Top of DATASET EXTRACT
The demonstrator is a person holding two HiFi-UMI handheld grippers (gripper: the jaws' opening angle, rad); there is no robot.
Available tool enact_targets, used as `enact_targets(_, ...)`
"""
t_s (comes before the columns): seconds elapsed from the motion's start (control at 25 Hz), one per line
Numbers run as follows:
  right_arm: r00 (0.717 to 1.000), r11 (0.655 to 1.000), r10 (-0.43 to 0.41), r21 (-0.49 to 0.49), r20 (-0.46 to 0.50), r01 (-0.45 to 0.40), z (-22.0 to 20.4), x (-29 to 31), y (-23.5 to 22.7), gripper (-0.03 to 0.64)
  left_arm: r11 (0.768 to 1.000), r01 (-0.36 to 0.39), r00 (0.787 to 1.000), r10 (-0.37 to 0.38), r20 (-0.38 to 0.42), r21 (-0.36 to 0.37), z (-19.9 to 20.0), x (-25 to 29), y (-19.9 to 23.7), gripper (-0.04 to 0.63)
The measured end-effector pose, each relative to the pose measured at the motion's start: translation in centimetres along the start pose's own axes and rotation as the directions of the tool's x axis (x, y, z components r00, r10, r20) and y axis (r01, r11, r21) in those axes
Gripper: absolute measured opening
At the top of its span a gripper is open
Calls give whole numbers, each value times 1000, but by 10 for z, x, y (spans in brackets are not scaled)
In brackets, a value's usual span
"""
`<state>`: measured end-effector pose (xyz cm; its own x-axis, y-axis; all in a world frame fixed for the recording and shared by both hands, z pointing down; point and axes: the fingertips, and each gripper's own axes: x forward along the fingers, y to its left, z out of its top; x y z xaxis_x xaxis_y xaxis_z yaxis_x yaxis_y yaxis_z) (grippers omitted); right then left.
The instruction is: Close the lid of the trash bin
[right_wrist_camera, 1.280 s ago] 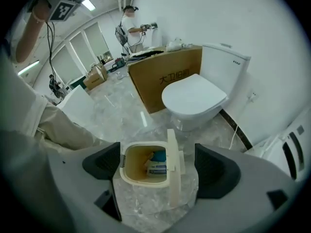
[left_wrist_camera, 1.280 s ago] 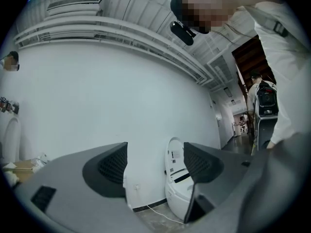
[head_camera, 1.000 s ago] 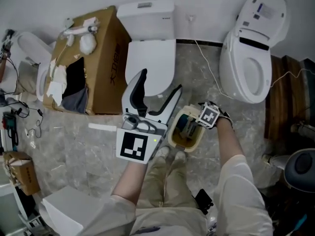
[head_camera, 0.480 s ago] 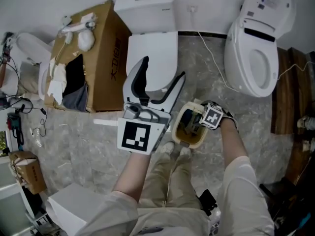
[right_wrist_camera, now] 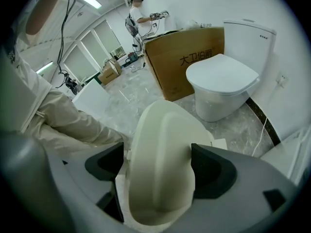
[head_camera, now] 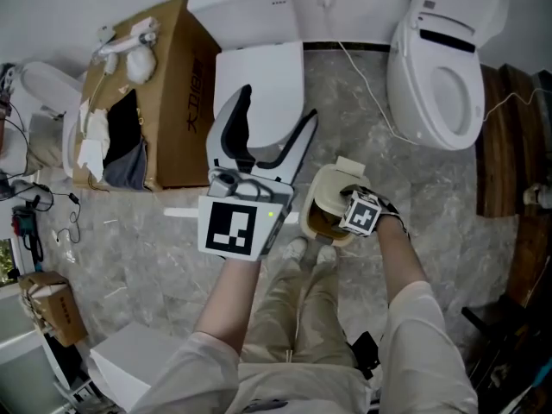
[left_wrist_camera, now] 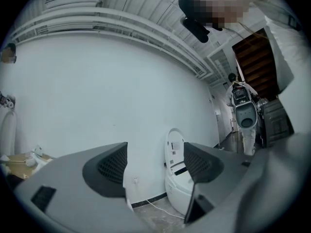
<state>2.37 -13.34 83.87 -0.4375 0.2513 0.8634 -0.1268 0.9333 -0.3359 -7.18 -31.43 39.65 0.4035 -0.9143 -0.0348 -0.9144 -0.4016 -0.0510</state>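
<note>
Mid-close: right gripper (right_wrist_camera: 158, 165) jaws wide either side of the lid (right_wrist_camera: 163, 130), maybe just touching, left gripper (left_wrist_camera: 155, 164) gaping and empty, so next I tip it down onto the bin (head_camera: 308, 216).

The trash bin (head_camera: 323, 198) stands on the floor (head_camera: 414, 197) just ahead of the person's shoes (head_camera: 306, 250) and in front of the closed toilet (head_camera: 259, 67). A cardboard box (head_camera: 177, 102) is beside that toilet on its left, and an open toilet (head_camera: 435, 76) is well off to the right. The right hand-held gripper (head_camera: 336, 207) is over the bin with the lid (right_wrist_camera: 163, 149) between its jaws, and the left hand-held gripper (head_camera: 274, 119) hangs above the closed toilet.
</note>
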Motion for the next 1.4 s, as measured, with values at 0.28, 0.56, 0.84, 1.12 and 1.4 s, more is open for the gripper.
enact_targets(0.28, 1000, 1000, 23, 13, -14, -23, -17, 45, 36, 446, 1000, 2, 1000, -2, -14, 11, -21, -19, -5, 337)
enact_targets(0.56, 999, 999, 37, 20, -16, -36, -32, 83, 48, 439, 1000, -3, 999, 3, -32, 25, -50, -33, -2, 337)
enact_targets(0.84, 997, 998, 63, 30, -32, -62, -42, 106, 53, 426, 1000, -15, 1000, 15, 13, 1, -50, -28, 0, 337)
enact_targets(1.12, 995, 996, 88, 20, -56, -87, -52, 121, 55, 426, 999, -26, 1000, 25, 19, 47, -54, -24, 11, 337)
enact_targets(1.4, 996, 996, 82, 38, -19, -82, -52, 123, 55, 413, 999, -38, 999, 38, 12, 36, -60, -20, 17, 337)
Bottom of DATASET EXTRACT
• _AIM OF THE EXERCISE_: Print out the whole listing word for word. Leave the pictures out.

• _REPLY_:
The demonstrator is a person holding two HiFi-UMI handheld grippers (gripper: the jaws' opening angle, rad); there is no robot.
Available tool enact_targets, used as `enact_targets(_, ...)`
"""
t_s (comes before the columns): seconds elapsed from the motion's start (control at 25 Hz), one per line
Numbers run as follows:
  right_arm: r00 (0.717 to 1.000), r11 (0.655 to 1.000), r10 (-0.43 to 0.41), r21 (-0.49 to 0.49), r20 (-0.46 to 0.50), r01 (-0.45 to 0.40), z (-22.0 to 20.4), x (-29 to 31), y (-23.5 to 22.7), gripper (-0.03 to 0.64)
  left_arm: r11 (0.768 to 1.000), r01 (-0.36 to 0.39), r00 (0.787 to 1.000), r10 (-0.37 to 0.38), r20 (-0.38 to 0.42), r21 (-0.36 to 0.37), z (-19.9 to 20.0), x (-25 to 29), y (-19.9 to 23.7), gripper (-0.04 to 0.63)
The measured end-effector pose, each relative to the pose measured at the motion's start: translation in centimetres along the start pose's own axes and rotation as the directions of the tool's x axis (x, y, z components r00, r10, r20) and y axis (r01, r11, r21) in those axes
Gripper: absolute measured opening
At the top of its span a gripper is open
Calls give whole numbers, each value times 1000, but by 10 for z, x, y (spans in brackets are not scaled)
In brackets, a value's usual span
"""
`<state>`: measured end-effector pose (xyz cm; its own x-axis, y-axis; all in a world frame fixed for the recording and shared by both hands, z pointing down; point and axes: the fingertips, and each gripper's own axes: x forward along the fingers, y to its left, z out of its top; x y z xaxis_x xaxis_y xaxis_z yaxis_x yaxis_y yaxis_z) (grippers omitted); right then left.
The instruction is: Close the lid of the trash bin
[right_wrist_camera, 1.280 s ago] 
[left_wrist_camera, 1.280 s ago] 
[head_camera, 1.000 s ago] 
[head_camera, 0.480 s ago] 
[right_wrist_camera, now] 
[head_camera, now] 
[left_wrist_camera, now] 
<state>2.37 -13.34 83.87 -0.4375 0.2513 0.8634 -0.1268 0.9333 -0.3359 -7.18 -31.43 39.65 0.4035 -0.9143 -0.0348 -0.9144 -0.4016 -0.0510</state>
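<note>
Mid-close: right gripper (right_wrist_camera: 158, 165) jaws wide either side of the lid (right_wrist_camera: 163, 130), maybe just touching, left gripper (left_wrist_camera: 155, 164) gaping and empty, so next I tip it down onto the bin (head_camera: 308, 216).

The trash bin (head_camera: 323, 198) stands on the floor (head_camera: 414, 197) just ahead of the person's shoes (head_camera: 306, 250) and in front of the closed toilet (head_camera: 259, 67). A cardboard box (head_camera: 177, 102) is beside that toilet on its left, and an open toilet (head_camera: 435, 76) is well off to the right. The right hand-held gripper (head_camera: 336, 207) is over the bin with the lid (right_wrist_camera: 163, 149) between its jaws, and the left hand-held gripper (head_camera: 274, 119) hangs above the closed toilet.
</note>
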Motion for the next 1.4 s, as measured, with values at 0.28, 0.56, 0.84, 1.12 and 1.4 s, more is open for the gripper.
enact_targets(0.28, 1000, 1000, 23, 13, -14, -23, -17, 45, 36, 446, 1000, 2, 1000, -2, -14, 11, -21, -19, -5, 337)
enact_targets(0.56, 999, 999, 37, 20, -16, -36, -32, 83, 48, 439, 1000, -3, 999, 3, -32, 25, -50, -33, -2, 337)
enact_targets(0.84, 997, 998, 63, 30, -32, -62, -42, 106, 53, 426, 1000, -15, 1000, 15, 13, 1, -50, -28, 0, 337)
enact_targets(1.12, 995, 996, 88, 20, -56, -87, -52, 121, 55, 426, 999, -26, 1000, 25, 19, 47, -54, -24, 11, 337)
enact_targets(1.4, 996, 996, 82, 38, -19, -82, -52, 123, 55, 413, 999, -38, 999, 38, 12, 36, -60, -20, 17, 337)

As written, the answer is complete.